In India, in October 2020, the Union Housing and Urban Affairs Ministry (MoHUA) tied up with Swiggy – a food delivery platform – to get street food vendors in Delhi, Chennai, Ahmedabad, Varanasi, and Indore online. Later it was reported that Swiggy would onboard 36,000 street vendors as part of the PM SVANidhi scheme. In January 2021, street vendors in the city of Hyderabad – as part of the ‘Main Bhi Digital’ campaign – expected the opportunity to tie up with food delivery apps such as Zomato, Swiggy, and Uber Eats, towards improving their market. In the city, a total of 1,45,090 street vendors had been surveyed and identity cards, essential for accessing the scheme, were issued to 1,34,384 of them. In September 2021, a digital payment drive was launched under the PM SVANidhi scheme. “It will cover 223 cities across the country with around 8,68,184 street vendors. It aims to enable inclusion of street vendors in the formal credit ecosystem, and help in driving financial inclusion.”
In July 2021 in Argentina, governor Juan Manzur met with leaders of the newspaper and magazine vendor unions, and street vendors and taxi workers unions to announce that a housing quota would be allocated for informal economy workers, which would include 3,600 new houses.
The Santiago de Chile mayor started a proactive municipal formalization initiative to deliver more than a thousand new permits to street vendors, stating that the idea of giving permits to street vendors was the formalization of an activity that already exists.

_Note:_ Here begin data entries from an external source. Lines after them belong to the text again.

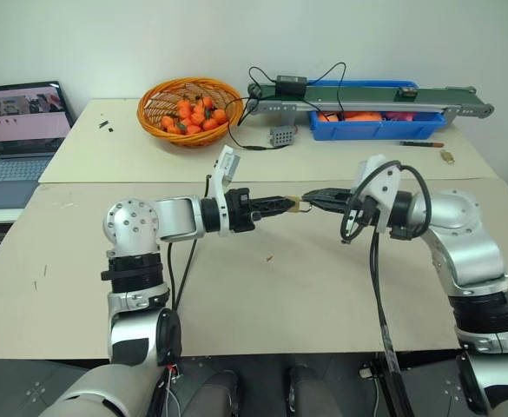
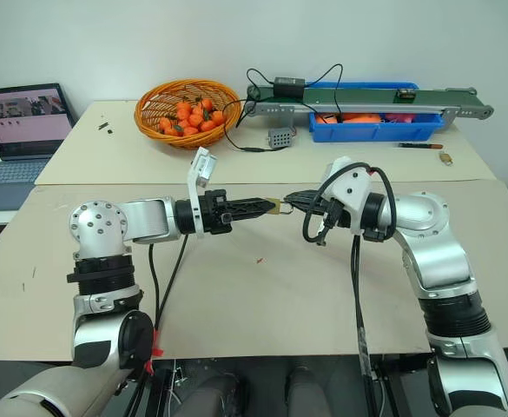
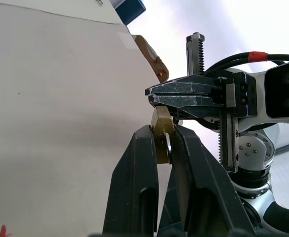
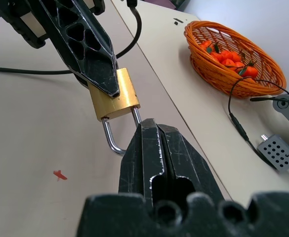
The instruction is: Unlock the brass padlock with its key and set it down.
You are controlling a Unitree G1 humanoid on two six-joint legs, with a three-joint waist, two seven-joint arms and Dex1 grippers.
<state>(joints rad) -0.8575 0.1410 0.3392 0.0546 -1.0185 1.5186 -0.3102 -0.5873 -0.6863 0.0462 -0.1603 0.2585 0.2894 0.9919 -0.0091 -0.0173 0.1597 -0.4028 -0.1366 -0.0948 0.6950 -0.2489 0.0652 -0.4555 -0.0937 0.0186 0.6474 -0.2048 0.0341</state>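
Note:
The brass padlock [image 4: 114, 96] hangs in the air over the middle of the near table, its body pinched between the fingers of my left gripper [image 1: 290, 205], which points level toward my right arm. Its silver shackle [image 4: 112, 140] curves out toward my right gripper [image 4: 149, 123]. That gripper is shut, and its tips rest against one leg of the shackle. I cannot tell whether anything is pinched between those fingers. In the left wrist view the padlock [image 3: 161, 126] sits just under the shut right fingers [image 3: 184, 96]. The key is hidden.
On the far table stand an orange wicker basket [image 1: 149, 100] of small oranges, a blue bin [image 1: 375, 130] under a green conveyor [image 1: 366, 94], a grey box [image 1: 281, 135], a pen [image 1: 421, 144] and a small brownish object [image 1: 447, 157]. A laptop [image 1: 19, 130] sits at far left.

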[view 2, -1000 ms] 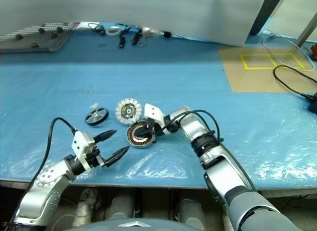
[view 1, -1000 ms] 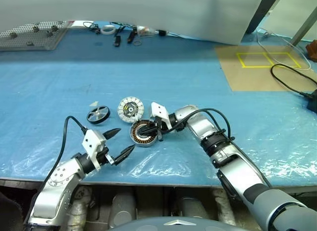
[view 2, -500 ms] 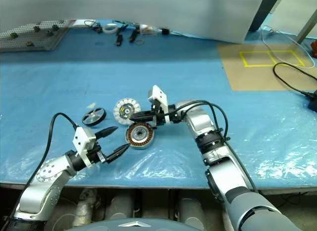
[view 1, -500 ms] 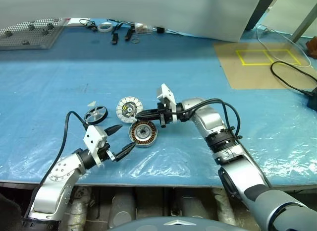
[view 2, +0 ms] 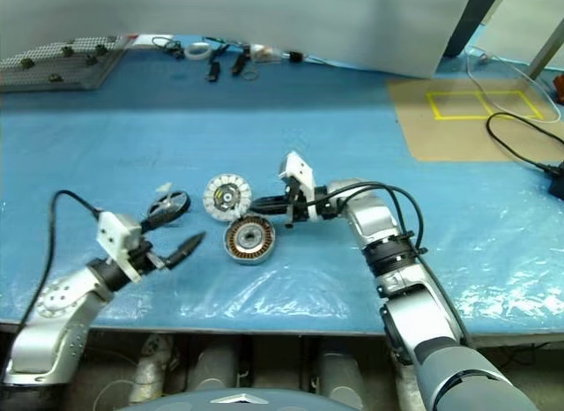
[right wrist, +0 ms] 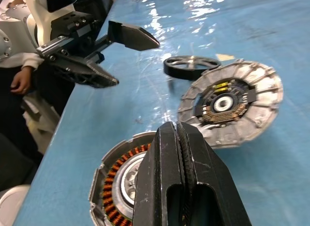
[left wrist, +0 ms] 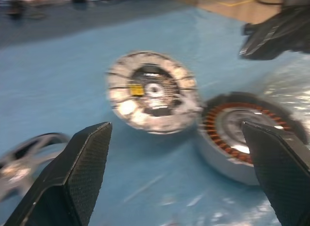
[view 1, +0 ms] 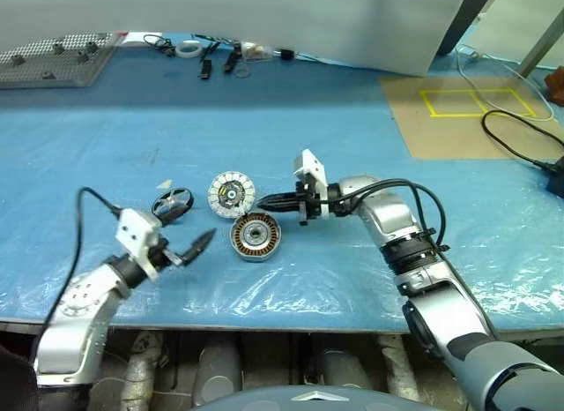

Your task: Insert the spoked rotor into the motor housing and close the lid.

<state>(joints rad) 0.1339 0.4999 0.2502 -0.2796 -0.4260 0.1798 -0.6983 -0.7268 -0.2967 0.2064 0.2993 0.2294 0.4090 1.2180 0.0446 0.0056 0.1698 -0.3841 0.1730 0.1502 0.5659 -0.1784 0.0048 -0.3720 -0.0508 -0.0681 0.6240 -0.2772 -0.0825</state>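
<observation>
The black spoked rotor (view 1: 173, 202) lies flat on the blue table. Right of it lies the lid (view 1: 231, 194), white-segmented face up. The silver motor housing (view 1: 256, 236), with its copper windings showing, sits just in front of the lid. My left gripper (view 1: 192, 224) stands open beside the rotor, to the left of the housing, with nothing between its fingers (left wrist: 72, 177). My right gripper (view 1: 260, 200) is shut and empty. It points left and hovers above the gap between lid and housing. The right wrist view looks down over the housing (right wrist: 118, 182) and lid (right wrist: 230, 102).
A perforated tray (view 1: 53, 58) and loose tools with cables (view 1: 220, 54) lie along the table's back edge. A brown board with a yellow tape square (view 1: 467, 111) and a black cable (view 1: 520, 146) are at the right. A small white scrap (view 1: 165, 184) lies behind the rotor.
My right gripper has lifted off the housing and drawn back to the right, still shut. My left gripper has swung left, away from the housing and nearer the rotor, still open.
</observation>
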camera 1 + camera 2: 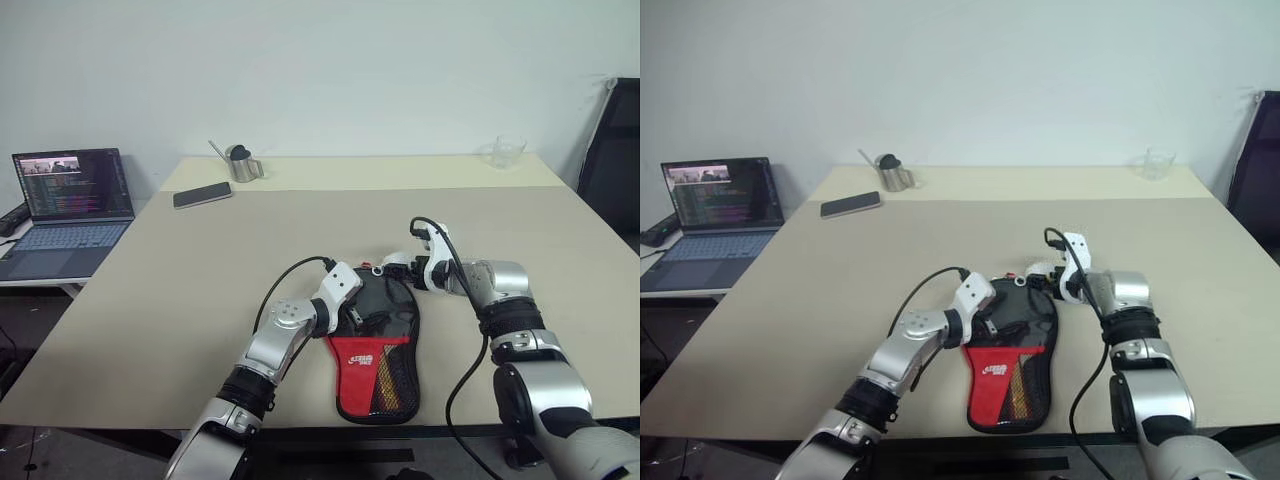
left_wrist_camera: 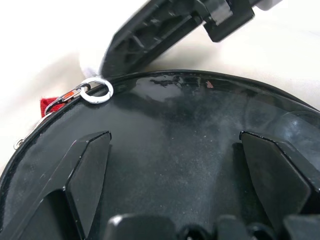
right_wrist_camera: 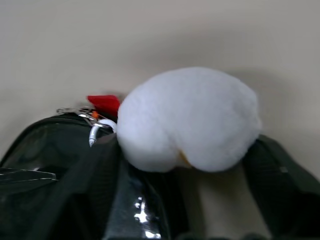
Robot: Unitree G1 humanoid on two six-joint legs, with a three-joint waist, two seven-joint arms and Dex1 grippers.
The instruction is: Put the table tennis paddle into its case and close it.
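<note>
My left pincer (image 1: 368,318) hangs spread wide over the case (image 1: 375,345), flat on the bench (image 1: 200,290). My right pincer (image 3: 195,200) brackets a white fluffy lump (image 3: 190,120) (grip unclear).

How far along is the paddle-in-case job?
Done: the case lies flat on the table, its handle end toward the robot; nothing sticks out of it. In hand: left gripper open over its round end, right gripper at its far edge beside the white lump. Left: whether it's zipped isn't clear.
</note>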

Workers from UTEP led a request to discuss policies for the protection of their work and formalization in October 2021 in Argentina. In NYC, in September 2021, after the incident with the immigrant fruit seller in the Bronx whose goods were confiscated, street vendors demanded a path to formalize their work.
The articles analyzed for this piece were published between 1 July 2020 and 9 November 2021. Our goal is to provide insights to better inform local and national actions, global solidarity for street vendors and better policymaking to ensure that cities of the future are cities for all.